— Вы, надеюсь, понимаете, в какую ситуацию вы попали? — произнес я почти ласково (мой любимый тон № 8). — И естественно, как человек, представляющий органы, я должен буду поставить руководство колонии и ваше начальство в Союзе в известность о совершенно недопустимом для советского человека аморальном поведении. Это дорого вам обойдется. Я уже не говорю о том, что вы немедленно будете высланы в Союз — это само собой разумеется. Наша страна не может доверять человеку, запятнавшему себя таким образом, работать за рубежом, представлять нас перед лицом всей мировой общественности. Подумайте, ведь по вам здесь будут судить о моральном облике строителя коммунизма! Ну а в Союзе вас ждет веселая жизнь — могу только сказать, что я вам не позавидую. Вас однозначно выгонят с работы, более того — с той характеристикой, какую наши органы просто обязаны вам будут дать, вы вряд ли сумеете найти себе что-нибудь приличное. Так что, увы, плакала ваша машина, на которую вы копили деньги…
Тут я понял, что попал в самое яблочко, и сделал паузу. Парень отчаянно озирался по сторонам. Я присел на единственный находящийся в комнате ободранный стул и немного помолчал. Надо было дать ему время переварить услышанное. Взглянув на парня, мне стало ясно, что он меня недооценил и намеревается сбежать. Что ж, посмотрим, как ему это удастся. Ну так и есть, он внезапно вскочил и рванулся, пытаясь ударить меня головой в живот и проскользнуть мимо к двери. Однако силы наши были слишком явно неравны. Мне достаточно было чуть-чуть отклониться в сторону, чтобы предупредить его удар, после чего один короткий удар в солнечное сплетение — и он лежит на полу, широко раскрыв рот и отчаянно глотая воздух.
— Кричать не советую, — сказал я, стоя над ним. — Если будете вести себя как идиот — я испорчу вам жизнь по-крупному. А мне, может быть, самому не хочется доводить дело до скандала. Вы мне симпатичны. Так зачем мне ставить в известность всех ваших родных и соседей о вашем недостойном поведении? Не говоря уже о жене, ведь вы женаты, не так ли?
Парень, хрипя, кивнул. Это тоже был удар наверняка: я-то знал, что для неженатого путь за границу закрыт.
До моего собеседника наконец-то начало доходить, что от него чего-то хотят.
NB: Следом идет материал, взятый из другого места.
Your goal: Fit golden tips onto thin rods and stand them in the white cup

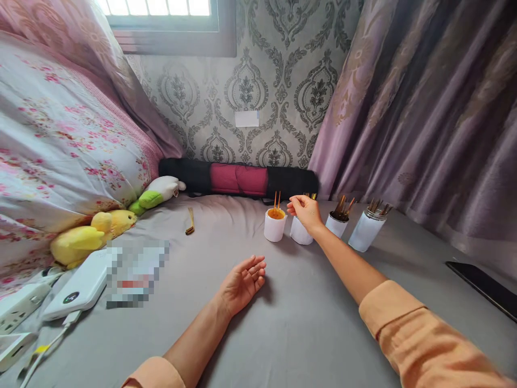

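Observation:
My right hand point(307, 212) is closed in a pinch above a white-wrapped container point(302, 234), partly hiding it and the dark and gold stick tips behind. Whatever the fingers hold, if anything, cannot be made out. Just left of them, a white container with an orange inside point(274, 229) has a few thin orange sticks point(277, 200) standing in it. My left hand point(244, 283) rests palm up on the grey sheet, fingers loosely curled and apart, holding nothing. Two more white containers, one dark-rimmed point(336, 226) and one a glass-rimmed jar point(365, 233), stand to the right with thin sticks in them.
A small bundle of gold sticks point(190, 222) lies on the grey sheet point(218, 237). At left are plush toys point(84, 237), a white power bank point(78, 285), a blurred-out packet point(137, 275) and a power strip point(24, 307). A black phone point(482, 288) lies right; a black-pink roll point(238, 179) lines the wall.

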`<state>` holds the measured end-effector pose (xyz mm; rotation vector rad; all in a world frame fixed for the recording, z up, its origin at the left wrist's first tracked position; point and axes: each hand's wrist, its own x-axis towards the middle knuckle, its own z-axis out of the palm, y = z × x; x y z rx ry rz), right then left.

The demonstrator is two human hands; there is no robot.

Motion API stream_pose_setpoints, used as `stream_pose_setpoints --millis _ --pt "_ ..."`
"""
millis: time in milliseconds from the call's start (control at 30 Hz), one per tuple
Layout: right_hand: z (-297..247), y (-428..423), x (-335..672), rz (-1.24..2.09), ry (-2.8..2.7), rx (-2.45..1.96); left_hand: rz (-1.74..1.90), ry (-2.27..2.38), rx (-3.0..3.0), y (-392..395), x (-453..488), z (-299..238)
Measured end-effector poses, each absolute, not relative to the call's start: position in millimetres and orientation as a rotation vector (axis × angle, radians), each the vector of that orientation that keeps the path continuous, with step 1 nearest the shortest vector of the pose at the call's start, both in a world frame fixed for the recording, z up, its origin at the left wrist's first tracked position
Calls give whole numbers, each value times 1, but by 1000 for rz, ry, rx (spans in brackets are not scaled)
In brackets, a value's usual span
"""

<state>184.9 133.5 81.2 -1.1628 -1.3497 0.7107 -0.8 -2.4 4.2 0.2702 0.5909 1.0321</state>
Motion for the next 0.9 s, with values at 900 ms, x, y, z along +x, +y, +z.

Он, шатаясь, добрел до кровати, все еще держась руками за живот, и тяжело опустился на нее.
— Что… что вам нужно? — пробормотал он.
— Ну, наконец-то вы начинаете мыслить разумно. Я этому очень рад, — ответил я. — Но я хочу, чтобы вы сначала немного поразмыслили над тем, в какую ситуацию вы попали, и поняли, что другого выхода у вас нет, кроме как…
— Кроме как?
— Кроме как сотрудничать со мной.
— Я не стукач! — зло посмотрел на меня молодой человек.
— А разве я прошу вас на кого-то стучать? У нас достаточно осведомителей и без вас. В колонии все друг на друга стучат, иначе как бы я узнал, что вы здесь?
— А… а что вам тогда нужно? — Парень недоумевающе покрутил головой. Его растерянность была по-настоящему забавной, но мне сейчас было не до смеха.
— Давайте с вами поговорим.
— О чем?
— Хотя бы о том, что вы делаете на стройке.
— Я ничего противозаконного не делаю! Можете проверять сколько угодно! — Парень явно начал дергаться. Это могло быть и полезным и нет. Он мог либо заговорить, либо вообще замолчать.
«Ну ничего, — подумалось мне, — я все равно заставлю его разговориться». Вслух же я произнес «медицинским тоном», которому меня долго учил один знакомый психиатр:
— Что вы так психуете? Успокойтесь. Мы же с вами просто разговариваем, как добрые старые друзья.
— Я вам не друг! — исподлобья посмотрел на меня парень.
— И очень зря. Если бы вы были моим другом, не вкалывали бы на стройке. И не прятались по дешевым борделям от КГБ. Хотите сигарету? Настоящий «Мальборо», между прочим.
Парень затравленно посмотрел на меня, но сигарету взял. Держу пари, что он никогда в жизни не курил настоящего «Мальборо». Он перегнулся через спинку кровати, достал зажигалку. Я привык профессиональным взглядом замечать малейшие детали, которые могут иметь отношение к работе, поэтому сейчас маленькая белая вещичка немедленно приковала мое внимание.
— Интересная у вас зажигалка, — сказал я, стараясь произнести это как можно более безразличным тоном. — Дайте посмотреть.